Paper No. 4
Presentation Time: 8:55 AM
GROUNDWATER FLOW SYSTEMS OF A MORAINE-TALUS FEATURE IN AN ALPINE WATERSHED
Recent studies suggest that overburden features such as talus slopes and moraines play an important role in groundwater flow and storage in alpine watersheds, though the nature of these processes is not well understood. One likely reason for this is the difficulty in installing wells in these types of environments. However, we can gain insight into the groundwater regime by monitoring springs. Thus, in this study we investigated a large groundwater spring that discharges to a small stream from an interconnected proglacial moraine-talus field, in the Lake O'Hara watershed in the Canadian Rockies. The spring showed substantial spatial variability in electrical conductivity (25 °C), increasing from <50 to >250 μS cm-1 over a 20-m section. A qualitative end-member mixing analysis based on major ion data suggests the spring area is a mixing zone for potentially three groundwater end members and that their relative contributions vary temporally.

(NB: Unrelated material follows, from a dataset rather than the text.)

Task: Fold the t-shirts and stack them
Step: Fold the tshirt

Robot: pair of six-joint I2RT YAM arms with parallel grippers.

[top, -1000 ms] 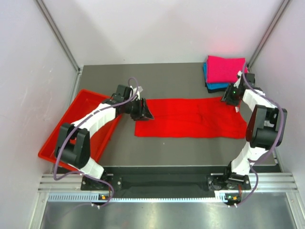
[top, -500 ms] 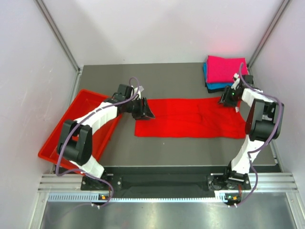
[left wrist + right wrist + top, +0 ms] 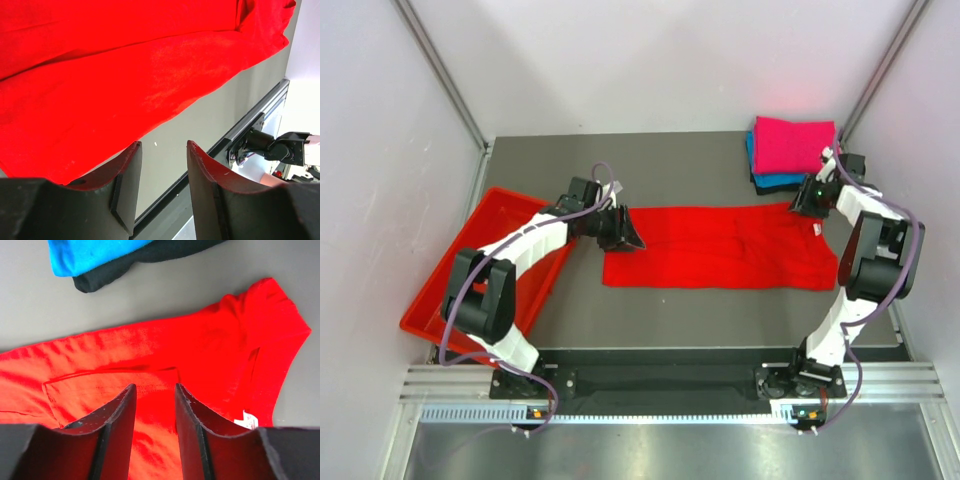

Geochemistry and hydrograph analyses suggest the dominant end-member is associated with nearby Opabin Lake. The hydrograph response to rain events indicates another end-member may be shallow subsurface flows from a distinct area on the moraine-talus field. The final, high-sulphate end-member may be associated with deeper flow paths through fractured bedrock or with freeze-thaw cycles involving buried ice. The study results indicate that these overburden features can possess multiple, and possibly disconnected, groundwater flow systems and cannot necessarily be treated as a single, homogeneous groundwater component when modeling the hydrology of alpine watersheds.